The demon stared at him for a moment before a low laugh escaped its lips.
"Fools. You dare mock me? Then all of you will die."
The creature disappeared, and Stephen barely managed to raise his shield before an impact like a collapsing wall slammed into it. The shield bent under the force, and Stephen flew backward, skidding across the ice before crashing into a frozen pillar hard enough to crack it. Rain felt something inside him tighten.
The demon wasn't fighting.
It was proving a point.
Far across the battlefield, Theron finally reached the valley, and the first thing he saw was the bodies—dead veterans scattered among broken ice and wounded soldiers.
The second thing he saw was the Evolved Greater Demon standing in the middle of all of it.
The creature noticed him immediately.
For the first time since the evolution finished, the smile disappeared.
Neither moved.
The battlefield seemed to hold its breath.

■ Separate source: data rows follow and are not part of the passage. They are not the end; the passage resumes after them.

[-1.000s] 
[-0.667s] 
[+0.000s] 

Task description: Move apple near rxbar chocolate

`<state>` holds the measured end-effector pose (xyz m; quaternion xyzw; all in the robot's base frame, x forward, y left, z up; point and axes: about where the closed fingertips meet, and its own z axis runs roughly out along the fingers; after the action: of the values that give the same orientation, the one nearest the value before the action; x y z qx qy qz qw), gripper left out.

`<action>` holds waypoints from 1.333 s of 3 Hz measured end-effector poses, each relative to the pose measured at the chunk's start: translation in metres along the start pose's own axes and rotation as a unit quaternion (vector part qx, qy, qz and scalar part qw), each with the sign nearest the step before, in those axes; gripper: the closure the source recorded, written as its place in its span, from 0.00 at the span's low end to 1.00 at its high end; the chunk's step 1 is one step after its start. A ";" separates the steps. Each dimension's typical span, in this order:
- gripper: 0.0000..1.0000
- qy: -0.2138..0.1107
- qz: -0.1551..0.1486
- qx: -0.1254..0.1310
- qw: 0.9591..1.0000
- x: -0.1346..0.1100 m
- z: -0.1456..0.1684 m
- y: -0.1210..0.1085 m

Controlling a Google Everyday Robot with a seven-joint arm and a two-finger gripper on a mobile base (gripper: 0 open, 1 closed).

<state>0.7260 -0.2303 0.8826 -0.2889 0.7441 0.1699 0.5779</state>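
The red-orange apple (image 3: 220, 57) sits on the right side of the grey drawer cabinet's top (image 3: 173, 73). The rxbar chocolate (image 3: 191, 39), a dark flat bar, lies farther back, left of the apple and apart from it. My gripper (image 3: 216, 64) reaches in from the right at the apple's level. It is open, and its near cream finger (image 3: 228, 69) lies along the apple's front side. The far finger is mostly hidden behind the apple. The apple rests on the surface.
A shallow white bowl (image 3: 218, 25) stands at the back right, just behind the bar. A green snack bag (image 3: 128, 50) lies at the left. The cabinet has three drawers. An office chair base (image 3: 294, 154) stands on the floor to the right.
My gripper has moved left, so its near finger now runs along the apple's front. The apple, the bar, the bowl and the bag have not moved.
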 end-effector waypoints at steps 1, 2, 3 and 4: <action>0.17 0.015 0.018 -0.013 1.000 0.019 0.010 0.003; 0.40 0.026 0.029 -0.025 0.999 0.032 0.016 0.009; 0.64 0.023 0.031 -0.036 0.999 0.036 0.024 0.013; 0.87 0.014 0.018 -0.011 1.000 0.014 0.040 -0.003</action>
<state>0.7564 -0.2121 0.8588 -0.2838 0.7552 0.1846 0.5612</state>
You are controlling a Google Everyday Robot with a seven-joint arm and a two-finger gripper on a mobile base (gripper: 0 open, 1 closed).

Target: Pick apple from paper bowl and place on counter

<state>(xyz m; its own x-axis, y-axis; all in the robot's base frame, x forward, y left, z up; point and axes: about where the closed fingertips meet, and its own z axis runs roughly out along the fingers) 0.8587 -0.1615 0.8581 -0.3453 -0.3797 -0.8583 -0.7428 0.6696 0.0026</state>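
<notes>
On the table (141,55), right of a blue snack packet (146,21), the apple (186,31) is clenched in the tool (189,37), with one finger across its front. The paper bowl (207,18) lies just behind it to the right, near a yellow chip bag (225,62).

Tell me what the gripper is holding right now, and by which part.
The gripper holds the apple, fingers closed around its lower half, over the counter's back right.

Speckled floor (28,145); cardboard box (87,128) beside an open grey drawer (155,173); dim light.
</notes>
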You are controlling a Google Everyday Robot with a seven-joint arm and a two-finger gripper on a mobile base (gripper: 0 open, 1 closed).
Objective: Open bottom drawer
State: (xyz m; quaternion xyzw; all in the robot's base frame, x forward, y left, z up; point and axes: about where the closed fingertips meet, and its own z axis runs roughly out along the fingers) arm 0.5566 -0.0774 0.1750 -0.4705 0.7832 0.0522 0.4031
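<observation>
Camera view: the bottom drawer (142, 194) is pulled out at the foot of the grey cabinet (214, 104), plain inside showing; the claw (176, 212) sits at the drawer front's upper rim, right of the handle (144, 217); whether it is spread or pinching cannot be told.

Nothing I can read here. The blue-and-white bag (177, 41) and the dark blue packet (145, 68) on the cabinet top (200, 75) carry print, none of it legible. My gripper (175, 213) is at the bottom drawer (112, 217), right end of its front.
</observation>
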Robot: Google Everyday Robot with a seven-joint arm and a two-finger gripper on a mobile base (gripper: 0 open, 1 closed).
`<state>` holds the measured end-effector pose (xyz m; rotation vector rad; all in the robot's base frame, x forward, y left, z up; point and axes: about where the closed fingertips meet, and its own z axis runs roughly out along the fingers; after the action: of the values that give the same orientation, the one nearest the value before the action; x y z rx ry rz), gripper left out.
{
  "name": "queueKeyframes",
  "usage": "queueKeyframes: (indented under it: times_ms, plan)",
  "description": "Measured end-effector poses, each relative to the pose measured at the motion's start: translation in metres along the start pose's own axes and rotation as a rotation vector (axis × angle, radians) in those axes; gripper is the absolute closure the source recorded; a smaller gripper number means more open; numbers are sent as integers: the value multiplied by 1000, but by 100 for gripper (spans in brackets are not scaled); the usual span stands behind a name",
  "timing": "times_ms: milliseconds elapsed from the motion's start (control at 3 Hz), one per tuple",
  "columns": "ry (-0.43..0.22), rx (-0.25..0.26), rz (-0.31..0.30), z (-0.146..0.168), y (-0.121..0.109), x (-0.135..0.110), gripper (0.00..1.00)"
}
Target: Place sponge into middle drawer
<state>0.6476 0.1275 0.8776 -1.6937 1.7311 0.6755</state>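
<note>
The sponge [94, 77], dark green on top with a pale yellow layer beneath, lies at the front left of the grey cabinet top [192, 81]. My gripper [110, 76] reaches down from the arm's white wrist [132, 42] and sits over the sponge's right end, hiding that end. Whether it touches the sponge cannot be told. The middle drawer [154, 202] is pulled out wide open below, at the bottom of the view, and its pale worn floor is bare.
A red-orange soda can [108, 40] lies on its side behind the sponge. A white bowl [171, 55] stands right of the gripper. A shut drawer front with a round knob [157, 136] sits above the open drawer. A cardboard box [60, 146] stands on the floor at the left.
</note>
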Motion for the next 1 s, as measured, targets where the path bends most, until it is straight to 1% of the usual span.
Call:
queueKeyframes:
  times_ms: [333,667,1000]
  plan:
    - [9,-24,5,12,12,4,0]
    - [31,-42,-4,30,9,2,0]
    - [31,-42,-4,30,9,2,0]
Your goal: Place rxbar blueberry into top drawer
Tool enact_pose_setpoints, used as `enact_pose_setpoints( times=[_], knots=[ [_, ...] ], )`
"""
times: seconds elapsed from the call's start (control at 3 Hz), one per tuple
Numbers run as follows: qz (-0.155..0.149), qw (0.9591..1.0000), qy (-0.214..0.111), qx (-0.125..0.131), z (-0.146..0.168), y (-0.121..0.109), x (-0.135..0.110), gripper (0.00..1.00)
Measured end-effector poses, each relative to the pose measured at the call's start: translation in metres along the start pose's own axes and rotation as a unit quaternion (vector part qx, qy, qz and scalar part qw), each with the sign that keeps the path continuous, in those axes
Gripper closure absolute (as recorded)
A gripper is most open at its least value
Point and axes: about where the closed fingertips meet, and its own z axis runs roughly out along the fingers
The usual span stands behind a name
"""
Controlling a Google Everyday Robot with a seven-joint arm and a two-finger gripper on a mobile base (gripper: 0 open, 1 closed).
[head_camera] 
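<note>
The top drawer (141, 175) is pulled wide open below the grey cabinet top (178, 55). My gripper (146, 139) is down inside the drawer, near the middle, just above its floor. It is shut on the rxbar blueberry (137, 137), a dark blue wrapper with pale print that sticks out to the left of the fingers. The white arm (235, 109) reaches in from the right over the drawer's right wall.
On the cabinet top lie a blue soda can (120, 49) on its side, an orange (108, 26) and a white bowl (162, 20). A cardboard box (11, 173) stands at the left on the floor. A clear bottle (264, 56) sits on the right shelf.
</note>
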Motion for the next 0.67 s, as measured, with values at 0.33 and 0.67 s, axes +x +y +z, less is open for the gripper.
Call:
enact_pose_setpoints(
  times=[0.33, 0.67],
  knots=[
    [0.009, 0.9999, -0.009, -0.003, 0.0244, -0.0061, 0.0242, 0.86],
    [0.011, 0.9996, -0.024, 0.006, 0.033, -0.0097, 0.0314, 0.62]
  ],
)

Rain turned. Elara turned. Everyone turned.
The Evolved Greater Demon slowly faced the new arrival.
Theron walked forward without rushing, his armor damaged and blood covering his clothing. Exhaustion showed in every step, yet somehow his presence alone changed the atmosphere.
The demon watched him approach. Theron stopped several yards away. Neither spoke immediately as the wind moved through the valley and the surviving soldiers remained completely still. Then the Evolved Greater Demon smiled again—a different smile this time, interested, curious, almost excited.
"So." Its silver eyes locked onto Theron's.
"You're the one who's been causing me problems."